Constateringen van de inspectie
De inspectie constateert al in 2005 dat de invoering van de BaMa-structuur gepaard is gegaan met inhoudelijke en onderwijskundige vernieuwing van het hoger onderwijs. Daarbij worden de major- minor structuur, de verbreding van het bacheloronderwijs en de impuls aan de discussie over academische vaardigheden en houdingen genoemd. Wel blijkt uit de rapportages door de jaren heen de zorg over de betrokkenheid van externe (arbeidsmarkt) partijen bij de vernieuwing van het curriculum.

Consequenties voor de evaluatie 2008
Ik stel vast dat de betrokken partijen VNO-NCW, MKB-NL, VSNU en de HBO-raad in 2006 het initiatief hebben genomen en een convenant hebben afgesloten om gezamenlijke afstemming vorm te geven. Het stimuleren van dergelijke inhoudelijke afstemming zal ook in de Strategische Agenda Hoger Onderwijs mijn aandacht hebben. Dit laat onverlet dat uit de evaluatie zal moeten blijken in hoeverre de BaMa structuur heeft bijgedragen aan deze doelstellingen met name voor wat betreft de aansluiting onderwijs-arbeidsmarkt.

Tot slot
De invoering van de BaMa-structuur is relatief snel en soepel verlopen. Dit laat natuurlijk onverlet dat een operatie van dergelijke omvang altijd gepaard gaat met de nodige knelpunten. Vaak zijn deze door de instellingen slagvaardig verholpen. Een duidelijke uitzondering daarop zijn de overgangsregelingen voor studenten.

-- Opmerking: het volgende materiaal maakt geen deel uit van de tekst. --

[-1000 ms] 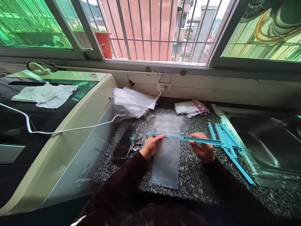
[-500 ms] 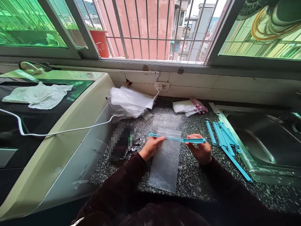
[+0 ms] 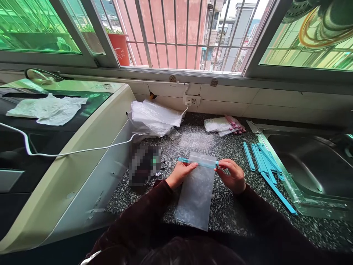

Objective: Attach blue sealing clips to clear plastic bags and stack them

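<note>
Between the two hands, I have one clear bag [image 3: 195, 200] lying on the dark speckled counter [image 3: 226, 217], with one blue strip [image 3: 205, 164] running across its upper end. A second ago the strip's outer length jutted out past the right hand's fingers; now none of it shows beyond them, so I judge that it has been folded back along the bag, bringing its two lengths together (whether the end has latched, I cannot tell from here). The left hand [image 3: 180, 175] pinches bag and strip with its thumb on top, while the right hand [image 3: 233, 175] nips the strip's right end between thumb and forefinger. Counting from the largest down, I get one pale appliance [image 3: 99, 136] well to the left of the left hand; one sink [image 3: 309, 207] well to the right of the right hand; one white cloth [image 3: 49, 110] on the appliance; a pile of white plastic bags [image 3: 154, 114] ahead of the left hand, too overlapped to number; loose blue strips [image 3: 260, 160] to the right of the right hand, at least five; one dark, blurred-out thing [image 3: 143, 167] near the left hand, on its left; small pink-ended packets [image 3: 219, 126] ahead of the right hand, at least two; and one wall socket [image 3: 191, 100] beyond both hands.
</note>
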`<move>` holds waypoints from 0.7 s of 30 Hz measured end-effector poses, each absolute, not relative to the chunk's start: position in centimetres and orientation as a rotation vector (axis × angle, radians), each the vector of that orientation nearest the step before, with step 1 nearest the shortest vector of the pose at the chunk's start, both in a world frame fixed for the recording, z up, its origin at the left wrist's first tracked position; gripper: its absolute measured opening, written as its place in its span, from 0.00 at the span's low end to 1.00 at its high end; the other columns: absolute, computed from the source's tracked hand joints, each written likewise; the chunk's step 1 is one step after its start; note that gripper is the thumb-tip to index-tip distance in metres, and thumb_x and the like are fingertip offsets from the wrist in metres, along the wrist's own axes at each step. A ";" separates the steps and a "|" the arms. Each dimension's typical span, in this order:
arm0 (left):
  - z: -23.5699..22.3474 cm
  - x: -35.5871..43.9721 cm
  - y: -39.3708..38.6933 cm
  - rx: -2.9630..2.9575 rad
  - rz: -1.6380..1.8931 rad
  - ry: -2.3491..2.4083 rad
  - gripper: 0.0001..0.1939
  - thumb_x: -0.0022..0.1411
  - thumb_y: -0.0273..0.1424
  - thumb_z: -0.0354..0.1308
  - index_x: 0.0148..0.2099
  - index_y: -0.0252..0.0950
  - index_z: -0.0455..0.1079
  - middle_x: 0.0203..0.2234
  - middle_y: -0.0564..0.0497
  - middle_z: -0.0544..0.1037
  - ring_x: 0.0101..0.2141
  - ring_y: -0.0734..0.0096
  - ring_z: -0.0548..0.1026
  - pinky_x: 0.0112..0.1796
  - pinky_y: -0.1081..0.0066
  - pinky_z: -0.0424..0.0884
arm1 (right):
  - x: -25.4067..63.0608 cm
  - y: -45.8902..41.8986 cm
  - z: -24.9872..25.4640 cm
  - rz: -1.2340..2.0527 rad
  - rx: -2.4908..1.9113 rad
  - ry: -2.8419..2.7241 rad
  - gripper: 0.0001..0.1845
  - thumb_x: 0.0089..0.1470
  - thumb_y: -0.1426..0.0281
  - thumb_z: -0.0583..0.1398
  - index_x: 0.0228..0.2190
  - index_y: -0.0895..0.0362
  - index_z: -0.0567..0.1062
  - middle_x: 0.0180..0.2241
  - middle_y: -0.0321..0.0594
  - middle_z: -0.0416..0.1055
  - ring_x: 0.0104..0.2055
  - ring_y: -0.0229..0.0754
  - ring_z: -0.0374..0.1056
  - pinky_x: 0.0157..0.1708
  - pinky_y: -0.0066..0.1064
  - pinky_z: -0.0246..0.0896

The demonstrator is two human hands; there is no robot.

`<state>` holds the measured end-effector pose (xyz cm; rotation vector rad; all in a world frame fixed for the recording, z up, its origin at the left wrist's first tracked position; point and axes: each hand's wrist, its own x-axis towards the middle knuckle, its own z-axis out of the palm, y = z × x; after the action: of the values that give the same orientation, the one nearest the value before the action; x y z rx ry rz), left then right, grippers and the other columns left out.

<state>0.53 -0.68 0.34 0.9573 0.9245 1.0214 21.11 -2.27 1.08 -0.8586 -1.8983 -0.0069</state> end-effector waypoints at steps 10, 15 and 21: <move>0.4 0.5 -0.6 1.078 1.006 0.954 0.13 0.42 0.38 0.65 0.24 0.31 0.74 0.19 0.51 0.73 0.23 0.72 0.67 0.28 0.72 0.61 | 20.8 -2.0 0.8 -0.104 -0.802 -1.979 0.14 0.47 0.75 0.62 0.38 0.53 0.72 0.30 0.41 0.72 0.32 0.39 0.70 0.29 0.31 0.69; 0.6 0.7 -0.7 1.100 0.995 0.962 0.15 0.40 0.40 0.65 0.23 0.31 0.72 0.17 0.53 0.71 0.22 0.74 0.65 0.26 0.73 0.60 | 20.5 -2.1 1.0 -0.106 -0.820 -2.004 0.11 0.48 0.74 0.62 0.36 0.53 0.73 0.30 0.40 0.72 0.31 0.38 0.69 0.29 0.29 0.68; 1.1 0.9 -0.9 1.142 0.990 0.924 0.17 0.41 0.41 0.63 0.18 0.32 0.65 0.14 0.55 0.66 0.21 0.76 0.62 0.25 0.74 0.60 | 20.3 -2.1 1.1 -0.122 -0.845 -2.041 0.09 0.49 0.74 0.61 0.36 0.53 0.74 0.29 0.40 0.72 0.31 0.39 0.69 0.29 0.30 0.68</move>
<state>0.88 -0.88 1.09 1.1424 0.9244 0.9899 20.35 -2.06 1.06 -0.8453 -2.0411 -0.1215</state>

Op een aantal punten heeft de snelle invoering ook weer een aantal nieuwe ontwikkelingen en vragen opgeroepen waar ik momenteel nader onderzoek voor heb uitgezet (één-jarigheid van bepaalde masteropleidingen) of waar ik dit najaar in de Strategische Agenda Hoger Onderwijs nader op in zal gaan. Hierbij denk ik bijvoorbeeld aan de schakelvoorzieningen voor afgestudeerde hbo-studenten die overstappen naar wetenschappelijk masters.

De invoering van de BaMa-structuur is een enorme operatie die veel van de instellingen heeft gevraagd. Voor een relatief soepele en snelle invoering van een dergelijk ingrijpende hervorming is waardering op zijn plaats voor alle instellingen. Het is tevens een belangrijke indicatie voor het draagvlak in het hoger onderwijs voor de invoering van de BaMa-structuur.

Deze tussenevaluatie zal input zijn voor de aangekondigde definitieve evaluatie. Daarbij zal ik aan een onafhankelijke commissie/onderzoeksbureau opdracht geven de resultaten van de invoering te toetsen aan de hierboven beschreven ijkpunten.